Eisenbrand Gerhard, Hippe Frankie, Jakobs Sandra, Muehlbeyer Stephan
Division of Food Chemistry and Environmental Toxicology, Department of Chemistry, University of Kaiserslautern, P.O. Box 3049, 67663, Kaiserslautern, Germany.
J Cancer Res Clin Oncol. 2004 Nov;130(11):627-35. doi: 10.1007/s00432-004-0579-2. Epub 2004 Aug 31.
Indirubin, a 3, 2' bisindole isomer of indigo, has originally been identified as the active principle of a traditional Chinese preparation and has been proven to exhibit antileukemic effectiveness in chronic myelocytic leukemia. Indirubin was detected to represent a novel lead structure with potent inhibitory potential towards cyclin-dependent kinases (CDKs) resulting from high affinity binding into the enzymes ATP binding site. This seminal finding triggered our research to improve the pharmacological activities of the parent molecule within comprehensive structure-activity studies. Molecular modifications made novel anticancer compounds accessible with strongly improved CDK inhibitory potential and with broad spectrum antitumour activity. This novel family of compounds holds strong promise for clinical anticancer activity and might be useful also in several important noncancer indications, including Alzheimer's disease or diabetes.
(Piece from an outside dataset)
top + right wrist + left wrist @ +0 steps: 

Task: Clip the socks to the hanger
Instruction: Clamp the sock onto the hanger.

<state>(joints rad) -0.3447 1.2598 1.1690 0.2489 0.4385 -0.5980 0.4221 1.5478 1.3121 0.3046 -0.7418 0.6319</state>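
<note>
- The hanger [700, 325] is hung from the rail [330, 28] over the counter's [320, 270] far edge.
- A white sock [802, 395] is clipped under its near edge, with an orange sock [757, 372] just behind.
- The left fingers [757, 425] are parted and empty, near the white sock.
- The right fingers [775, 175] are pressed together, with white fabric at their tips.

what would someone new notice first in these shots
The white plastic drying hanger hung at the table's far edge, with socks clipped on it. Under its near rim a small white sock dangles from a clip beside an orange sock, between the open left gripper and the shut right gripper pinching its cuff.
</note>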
靛玉红是靛蓝的一种3,2'-双吲哚异构体,最初被鉴定为一种传统中药制剂的活性成分,并已被证明在慢性粒细胞白血病中具有抗白血病作用。检测发现靛玉红是一种新型先导结构,因其与细胞周期蛋白依赖性激酶(CDK)的ATP结合位点具有高亲和力结合,从而对CDK具有强大的抑制潜力。这一开创性的发现引发了我们在全面的构效关系研究中改善母体分子药理活性的研究。分子修饰使新型抗癌化合物得以获得,其对CDK的抑制潜力大大提高,且具有广谱抗肿瘤活性。这一新型化合物家族在临床抗癌活性方面极具前景,可能在包括阿尔茨海默病或糖尿病在内的几种重要非癌症适应症中也有用处。